Re: [PATCH 03/10] mfd / platform: cros_ec: Miscellaneous character device to talk with the EC

From: Greg Kroah-Hartman
Date: Wed Jun 05 2019 - 04:06:47 EST


On Wed, Jun 05, 2019 at 07:48:39AM +0100, Lee Jones wrote:
> On Tue, 04 Jun 2019, Greg Kroah-Hartman wrote:
> > On Tue, Jun 04, 2019 at 11:39:21AM -0700, Guenter Roeck wrote:
> > > On Tue, Jun 4, 2019 at 11:35 AM Greg Kroah-Hartman
> > > <gregkh@xxxxxxxxxxxxxxxxxxx> wrote:
> > > >
> > > > On Tue, Jun 04, 2019 at 01:58:38PM -0300, Ezequiel Garcia wrote:
> > > > > Hey Greg,
> > > > >
> > > > > > > + dev_info(&pdev->dev, "Created misc device /dev/%s\n",
> > > > > > > + data->misc.name);
> > > > > >
> > > > > > No need to be noisy, if all goes well, your code should be quiet.
> > > > > >
> > > > >
> > > > > I sometimes wonder about this being noise or not, so I will slightly
> > > > > hijack this thread for this discussion.
> > > > >
> > > > > >From a kernel developer point-of-view, or even from a platform
> > > > > developer or user with a debugging hat point-of-view, having
> > > > > a "device created" or "device registered" message is often very useful.
> > > >
> > > > For you, yes.
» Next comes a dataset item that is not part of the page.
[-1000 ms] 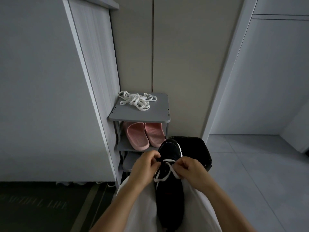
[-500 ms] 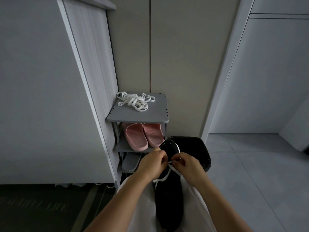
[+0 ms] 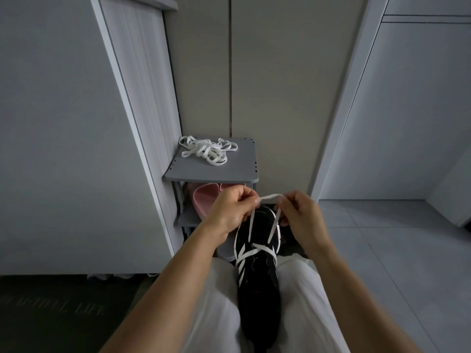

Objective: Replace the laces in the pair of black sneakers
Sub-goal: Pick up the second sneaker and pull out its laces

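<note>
One crossing: flat white lace (image 3: 261, 249) on black fabric sneaker (image 3: 257, 281) beneath both hands.
Grip: left hand (image 3: 229, 212), right hand (image 3: 303, 217) pinch its strands.
Pending: most lacing, probably.

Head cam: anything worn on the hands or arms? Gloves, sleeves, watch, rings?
Nothing visible. Left hand and right hand are ungloved, with no watch or bracelet at either wrist. Both forearms are uncovered to the frame edge, no sleeve showing. No rings I can make out.

A grey shoe rack (image 3: 229, 169) stands at the frame's centre. A tangle of white laces (image 3: 206, 151) lies on its top shelf; pink slippers (image 3: 201, 200) lie on the shelf below.
</note>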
For someone with 30000 devices attached to their system,
> > > > it is not, and causes booting to take longer than it should be.
>
> Who has 30,000 devices attached to their systems?

More than you might imagine.

> I would argue that
> in these special corner-cases, they should knock the log-level *down*
> a notch. For the rest of us who run normal platforms, an extra second
> of boot time renders a more forthcoming/useful system than if each of
> our devices initialised silently.
>
> Personally I like to know what devices I have on my system, and the
> kernel log is the first place I look. As far as I'm concerned, for
> the most part, if it's not in the kernel log, I don't have it.

Then you "do not have" lots of devices, as we have been removing these
messages for a number of years now :)

> "Oh wow, I didn't know I had XXX functionality on this platform."
>
> In my real job, I am currently enabling some newly released AArch64
> based laptops for booting with ACPI. I must have wasted a day whilst
> enabling some of the devices the system relies upon, just to find
> out that 90% of them were actually probing semi-fine (at least probe()
> was succeeding), just silently. *grumble*

Yup, that's normal. If you want to see what devices are in the system,
look in /sys/devices/ as that is what it is for, not the kernel log.